Оборотень встаёт. Резко, порывисто.
— Мне пора… ко мне пришли…
Он растворяется в воздухе, бокал падает на пол, катится, звеня и подпрыгивая.
— Удачи тебе, Роман, — говорю я в пустоту.
Одиночество — изнанка свободы.
У меня не может быть друга.
— Счёт! — зло говорю я в пустоту. — Счёт, живо!
001
Самое обидное, что мне не хочется спать. Слишком удачный день, наверное.
Возвращаюсь в ресторан. Часть народа сменилась, компания американцев по-прежнему хохочет над своими шутками.
Надо прогуляться.
Выбираюсь из «Трёх поросят», секунду колеблюсь — не поймать ли такси? — потом иду пешком.
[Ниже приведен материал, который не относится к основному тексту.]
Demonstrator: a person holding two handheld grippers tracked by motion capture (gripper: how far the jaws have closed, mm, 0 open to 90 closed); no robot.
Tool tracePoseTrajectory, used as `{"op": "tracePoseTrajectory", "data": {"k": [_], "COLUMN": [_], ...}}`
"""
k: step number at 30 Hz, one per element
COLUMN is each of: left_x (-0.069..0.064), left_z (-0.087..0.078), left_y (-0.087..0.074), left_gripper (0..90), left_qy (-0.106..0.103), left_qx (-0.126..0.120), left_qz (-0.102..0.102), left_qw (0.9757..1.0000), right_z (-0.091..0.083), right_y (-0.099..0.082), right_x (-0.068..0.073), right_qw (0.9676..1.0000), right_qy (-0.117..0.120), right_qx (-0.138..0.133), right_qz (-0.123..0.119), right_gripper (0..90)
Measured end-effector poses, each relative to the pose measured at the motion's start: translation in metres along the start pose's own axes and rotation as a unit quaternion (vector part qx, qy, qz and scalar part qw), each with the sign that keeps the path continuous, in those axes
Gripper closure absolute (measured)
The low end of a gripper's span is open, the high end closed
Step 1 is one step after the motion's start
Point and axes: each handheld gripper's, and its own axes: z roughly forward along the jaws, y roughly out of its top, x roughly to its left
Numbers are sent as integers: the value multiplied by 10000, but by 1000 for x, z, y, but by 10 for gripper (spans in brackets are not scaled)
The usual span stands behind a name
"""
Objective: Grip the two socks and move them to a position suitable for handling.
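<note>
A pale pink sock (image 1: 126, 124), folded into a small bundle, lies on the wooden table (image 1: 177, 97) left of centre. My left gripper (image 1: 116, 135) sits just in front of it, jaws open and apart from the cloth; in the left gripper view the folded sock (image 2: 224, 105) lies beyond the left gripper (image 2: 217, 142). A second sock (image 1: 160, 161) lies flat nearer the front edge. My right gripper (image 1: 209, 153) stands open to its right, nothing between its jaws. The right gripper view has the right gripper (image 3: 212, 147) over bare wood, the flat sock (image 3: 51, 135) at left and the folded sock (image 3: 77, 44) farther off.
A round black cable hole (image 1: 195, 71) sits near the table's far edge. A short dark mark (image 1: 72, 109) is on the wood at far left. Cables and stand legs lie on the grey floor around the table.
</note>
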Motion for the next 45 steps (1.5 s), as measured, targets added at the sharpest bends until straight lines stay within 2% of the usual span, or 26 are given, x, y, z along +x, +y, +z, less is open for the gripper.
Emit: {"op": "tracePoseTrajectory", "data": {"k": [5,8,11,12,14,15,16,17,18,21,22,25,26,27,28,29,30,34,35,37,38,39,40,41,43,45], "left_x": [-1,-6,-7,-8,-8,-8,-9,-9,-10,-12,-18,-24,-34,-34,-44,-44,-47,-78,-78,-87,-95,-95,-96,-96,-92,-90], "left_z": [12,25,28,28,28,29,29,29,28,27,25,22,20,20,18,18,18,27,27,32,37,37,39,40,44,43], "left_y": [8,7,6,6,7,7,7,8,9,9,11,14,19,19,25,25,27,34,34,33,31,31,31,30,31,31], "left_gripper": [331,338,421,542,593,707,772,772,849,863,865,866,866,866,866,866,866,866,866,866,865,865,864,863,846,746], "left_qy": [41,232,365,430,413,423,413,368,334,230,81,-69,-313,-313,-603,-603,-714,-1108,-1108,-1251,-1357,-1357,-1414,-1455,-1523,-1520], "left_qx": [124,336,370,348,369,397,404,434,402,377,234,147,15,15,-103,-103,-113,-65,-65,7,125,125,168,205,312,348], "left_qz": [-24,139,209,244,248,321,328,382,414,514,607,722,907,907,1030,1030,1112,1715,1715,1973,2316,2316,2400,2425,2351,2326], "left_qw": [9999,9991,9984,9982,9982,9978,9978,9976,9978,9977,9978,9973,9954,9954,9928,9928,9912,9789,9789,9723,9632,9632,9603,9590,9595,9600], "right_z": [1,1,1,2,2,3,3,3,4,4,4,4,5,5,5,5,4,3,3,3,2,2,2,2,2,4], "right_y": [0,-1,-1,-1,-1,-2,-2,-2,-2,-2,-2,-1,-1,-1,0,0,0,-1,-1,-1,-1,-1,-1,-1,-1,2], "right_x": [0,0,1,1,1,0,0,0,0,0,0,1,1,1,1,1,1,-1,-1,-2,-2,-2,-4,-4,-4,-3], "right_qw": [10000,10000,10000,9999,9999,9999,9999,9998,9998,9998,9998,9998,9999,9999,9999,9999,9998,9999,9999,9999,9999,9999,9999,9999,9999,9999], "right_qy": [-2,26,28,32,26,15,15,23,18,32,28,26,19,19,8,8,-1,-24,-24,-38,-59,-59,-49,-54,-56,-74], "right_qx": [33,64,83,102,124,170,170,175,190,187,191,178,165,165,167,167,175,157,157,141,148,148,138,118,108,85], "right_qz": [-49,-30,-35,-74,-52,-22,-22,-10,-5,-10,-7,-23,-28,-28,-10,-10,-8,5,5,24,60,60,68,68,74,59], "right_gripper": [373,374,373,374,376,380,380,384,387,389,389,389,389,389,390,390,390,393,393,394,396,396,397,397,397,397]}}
Потихоньку сворачиваю с центральных улиц, подхожу к русским конференц-кварталам.
Это одно из самых интересных мест в виртуальности, на мой взгляд. Место, где можно просто поговорить.
О чём угодно.
Длинные ряды зданий, каждое в своём стиле, между ними — скверики и площади, заполненные народом или пустые. Разглядываю затейливые таблички. Часть понятна сразу, некоторые нарочито туманны.
«Анекдоты».
«Разговоры ни о чём».
«Сексуальные приключения».
«Странное место».
«Овёс растёт!»
«Книги».
«Боевые искусства».
Сюда приходят пообщаться на конкретные темы. Это — отголоски до-виртуальной эпохи. Дальше пойдут более солидные клубы, где можно получить консультацию по техническим вопросам, поспорить о программном обеспечении или даже купить по дешёвке ворованные программы. Но мне это малоинтересно.
Сворачиваю в скверик, над воротами которого табличка «Анекдоты». Здесь всегда многолюдно, шумно и бестолково. Скверик похож на парк культуры шестидесятых годов. В уголке тихо играет маленький оркестрик — явно ненастоящий, на скамеечках сидят, пьют пиво, болтают между собой люди. Присаживаюсь в сторонке.